Multi database doctrine-symfony based project

9 min readDec 17, 2023

Let’s say that we need a site with separated databases depending on logic rules. And let’s say that the number of databases can grow quickly.

Just copying the standard single database application is not an option for maintainability reasons. May be possible that allocating resources for all the application instance is not possible, or for instance, each application instance has low workload and it’s not worthy maintaining each one separately.

Also operations costs can grow easily. Imagine that you have one hundred copies and on every hot fix you have to update each instance. If for some reason the deployment fails, all the logs has to be analyzed and determine which ones needs to be replayed.

Data grows out of control — Generated by dall-e

In this context seems interesting having a single application instance and some logic to decide to which database each request goes.

The starting point

Doctrine supports multiple connections natively, but they must defined at develop time, as a list of entity managers. This means that every time that a new database is added, someone must update that file and update the application.

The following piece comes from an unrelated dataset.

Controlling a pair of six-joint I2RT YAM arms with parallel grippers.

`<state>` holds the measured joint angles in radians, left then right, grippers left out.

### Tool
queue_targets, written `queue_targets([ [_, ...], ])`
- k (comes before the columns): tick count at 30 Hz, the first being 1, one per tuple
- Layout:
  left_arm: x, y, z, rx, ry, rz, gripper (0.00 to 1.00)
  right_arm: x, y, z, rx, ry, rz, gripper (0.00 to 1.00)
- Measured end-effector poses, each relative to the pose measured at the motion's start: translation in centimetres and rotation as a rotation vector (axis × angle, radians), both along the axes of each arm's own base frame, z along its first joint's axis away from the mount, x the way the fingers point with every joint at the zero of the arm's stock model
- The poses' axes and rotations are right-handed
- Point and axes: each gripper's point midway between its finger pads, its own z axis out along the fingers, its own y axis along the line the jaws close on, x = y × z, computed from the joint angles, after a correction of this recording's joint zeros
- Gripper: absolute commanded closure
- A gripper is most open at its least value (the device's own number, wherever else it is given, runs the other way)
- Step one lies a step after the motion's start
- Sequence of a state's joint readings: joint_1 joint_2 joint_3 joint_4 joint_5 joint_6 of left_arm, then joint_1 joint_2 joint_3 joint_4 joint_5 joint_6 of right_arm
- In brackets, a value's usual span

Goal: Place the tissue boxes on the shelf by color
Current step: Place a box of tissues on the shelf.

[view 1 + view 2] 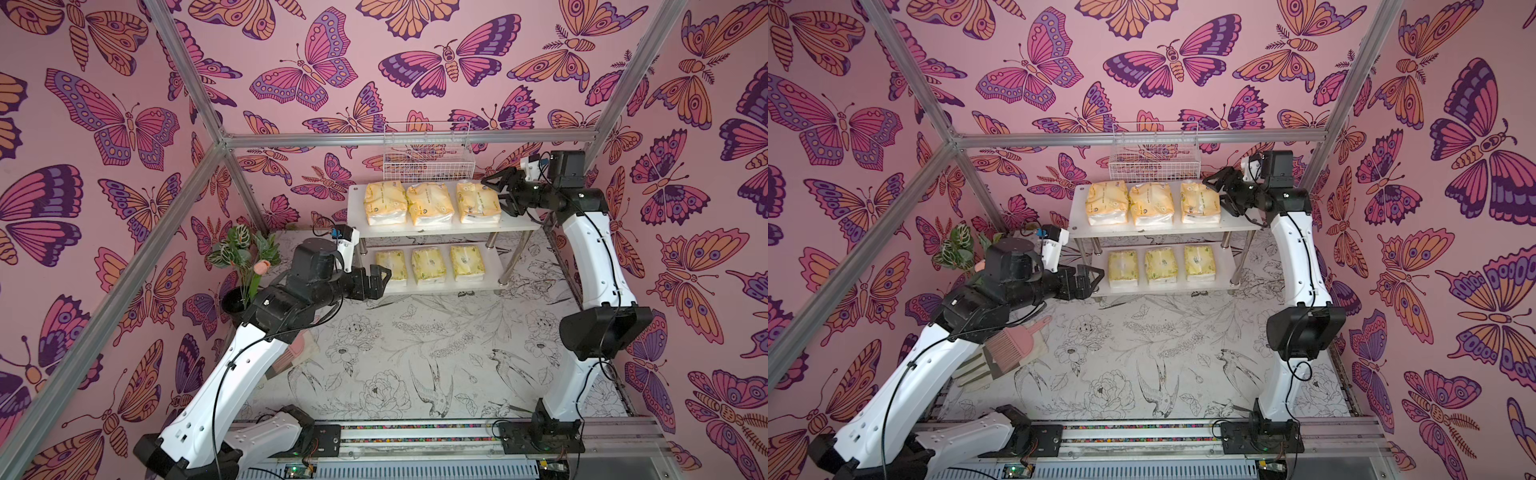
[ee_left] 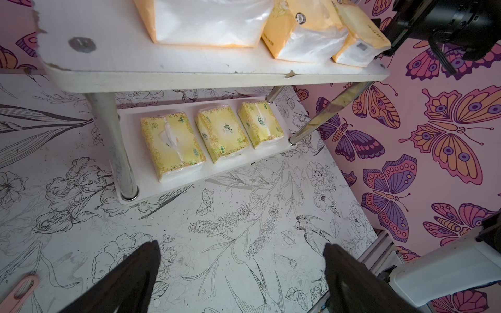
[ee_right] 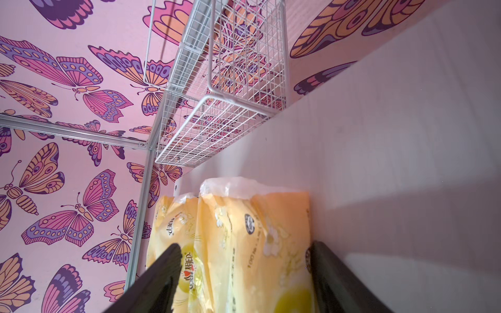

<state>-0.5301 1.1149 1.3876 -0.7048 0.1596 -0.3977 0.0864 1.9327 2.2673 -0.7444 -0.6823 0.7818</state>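
Note:
The white two-tier shelf (image 1: 357, 210) stands at the back of the table. Three orange-yellow tissue boxes (image 1: 429, 203) lie in a row on its top board. Three pale lemon tissue boxes (image 1: 428, 264) lie in a row on the lower board (image 2: 217, 173). My right gripper (image 1: 496, 196) is open at the right end of the top board. The end of the rightmost orange box (image 3: 257, 244) sits between its fingers, resting on the board. My left gripper (image 1: 380, 282) hovers open and empty by the left end of the lower board, above the table (image 2: 241, 245).
A white wire basket (image 1: 426, 153) hangs on the back wall just above the shelf. A potted plant (image 1: 243, 253) stands at the left behind my left arm. A pink brush (image 1: 1013, 349) lies under that arm. Aluminium frame posts (image 1: 245, 187) border the cell.

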Motion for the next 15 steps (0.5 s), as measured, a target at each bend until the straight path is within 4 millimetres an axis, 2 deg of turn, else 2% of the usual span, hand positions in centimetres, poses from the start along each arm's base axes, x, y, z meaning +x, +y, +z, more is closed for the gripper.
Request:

Searching for some help I found this thread, and that was how I started developing this approach, but quickly I found some issues.

The checklist

First of all I need some logic to decide what database to use on each request. In this example, this logic just takes the first component of the domain received in the origin header and sets the database.

It no database is available if falls back to ‘app_dev’ database if in development environment or throws an exception in production environment.

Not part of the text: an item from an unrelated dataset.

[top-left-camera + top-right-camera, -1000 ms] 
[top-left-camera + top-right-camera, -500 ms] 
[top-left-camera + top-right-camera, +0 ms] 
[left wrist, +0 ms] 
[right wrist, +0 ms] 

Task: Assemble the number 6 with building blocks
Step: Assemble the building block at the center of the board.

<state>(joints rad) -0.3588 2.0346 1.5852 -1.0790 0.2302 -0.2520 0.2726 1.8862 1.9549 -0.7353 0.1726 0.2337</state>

I need some method of creating databases on the go, and being sure that this databases area immediately available so…

I need a command that updates all the databases. As the number of databases grows up running the command by hand 50, 60 o hundred of times becomes not possible.

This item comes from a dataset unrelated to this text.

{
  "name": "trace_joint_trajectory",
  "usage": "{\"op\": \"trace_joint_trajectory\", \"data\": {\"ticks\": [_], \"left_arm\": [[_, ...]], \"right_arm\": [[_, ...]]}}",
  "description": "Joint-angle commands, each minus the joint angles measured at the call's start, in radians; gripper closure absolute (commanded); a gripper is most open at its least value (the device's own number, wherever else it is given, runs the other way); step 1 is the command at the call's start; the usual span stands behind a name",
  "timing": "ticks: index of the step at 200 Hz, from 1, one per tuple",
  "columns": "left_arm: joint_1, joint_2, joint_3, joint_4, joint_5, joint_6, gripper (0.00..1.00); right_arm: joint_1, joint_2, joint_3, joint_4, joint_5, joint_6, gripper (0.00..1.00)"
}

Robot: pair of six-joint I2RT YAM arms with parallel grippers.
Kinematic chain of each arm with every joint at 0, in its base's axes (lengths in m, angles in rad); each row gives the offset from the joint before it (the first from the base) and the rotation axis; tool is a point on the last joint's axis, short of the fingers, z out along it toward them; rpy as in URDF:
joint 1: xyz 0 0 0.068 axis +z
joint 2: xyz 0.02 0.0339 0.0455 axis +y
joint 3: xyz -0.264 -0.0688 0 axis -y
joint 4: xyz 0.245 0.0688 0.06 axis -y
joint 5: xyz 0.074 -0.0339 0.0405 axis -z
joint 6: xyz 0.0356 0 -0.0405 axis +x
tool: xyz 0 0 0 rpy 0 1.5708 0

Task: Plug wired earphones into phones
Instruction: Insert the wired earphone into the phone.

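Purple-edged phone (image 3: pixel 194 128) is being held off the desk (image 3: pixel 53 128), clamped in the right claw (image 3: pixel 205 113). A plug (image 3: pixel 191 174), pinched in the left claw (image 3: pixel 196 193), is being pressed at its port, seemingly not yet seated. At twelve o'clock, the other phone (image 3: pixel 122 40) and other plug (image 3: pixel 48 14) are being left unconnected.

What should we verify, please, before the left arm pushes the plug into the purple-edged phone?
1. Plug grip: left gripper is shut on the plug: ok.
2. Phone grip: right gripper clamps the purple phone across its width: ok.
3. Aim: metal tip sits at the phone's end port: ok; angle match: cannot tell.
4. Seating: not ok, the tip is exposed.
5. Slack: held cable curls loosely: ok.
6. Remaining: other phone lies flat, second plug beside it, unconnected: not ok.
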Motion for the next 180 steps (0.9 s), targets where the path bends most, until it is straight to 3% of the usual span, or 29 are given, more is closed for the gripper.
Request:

Setting up the database connection

As Karol Dabrowski shows in his Stackoverflow answer, you can change the connection configuration using a wrapper class. This class extends from the standard Doctrine connection class an ads a method to update configuration settings. It uses the getParams method to get the connection params and then updates the ‘dbname’ parameter. Also closes the connection if it’s open and creates new one.

I also implemented the getDatabases method to get a list of available databases that start with a given prefix. This prefix ensures that only databases that start with that prefix will be updated, and system databases like mysql, performance_schema… will never selected by mistake.

namespace App\Connection;


use Doctrine\DBAL\Connection;
use Doctrine\DBAL\Driver;

class DoctrineMultidatabaseConnection extends Connection {
    public function changeDatabase(string $dbName): bool {
        $params = $this->getParams();
        if ($params['dbname'] != $dbName) {
            if ($this->isConnected()) {
                $this->close();
            }
            $params['url'] = "mysql://" . $params['user'] . ":" . $params['password'] . "@" . $params['host'] . ":" . $params['port'] . "/" . $dbName;
            $params['dbname'] = $dbName;
            parent::__construct(
                $params,
                $this->_driver,
                $this->_config,
                $this->_eventManager
            );
            return true;
        }
        return false;
    }

    public function getDatabases(string $prefix = 'app_') {
        $dbs = $this->fetchAllAssociative('show databases;');
        $res = [];
        foreach ($dbs as $key => $dbName) {
            if (strpos($dbName['Database'], $prefix) === 0) {
                $res[] = $dbName['Database'];
            }
        }
        return $res;
    }
}

Once created the wrapper class it must be configured in config/packages/doctrine.yaml

doctrine:
  dbal:
    connections:
      default:
        wrapper_class: App\Connection\DoctrineMultidatabaseConnection
        url: '%env(resolve:DATABASE_URL)%'

Selecting the database

As said before, on each connection I’ll take the origin header, explode it by ‘.’ and get the first component as the database. So for instance if the request comes from customer_a.myapp.com. the resulting database name will be app_customer_a.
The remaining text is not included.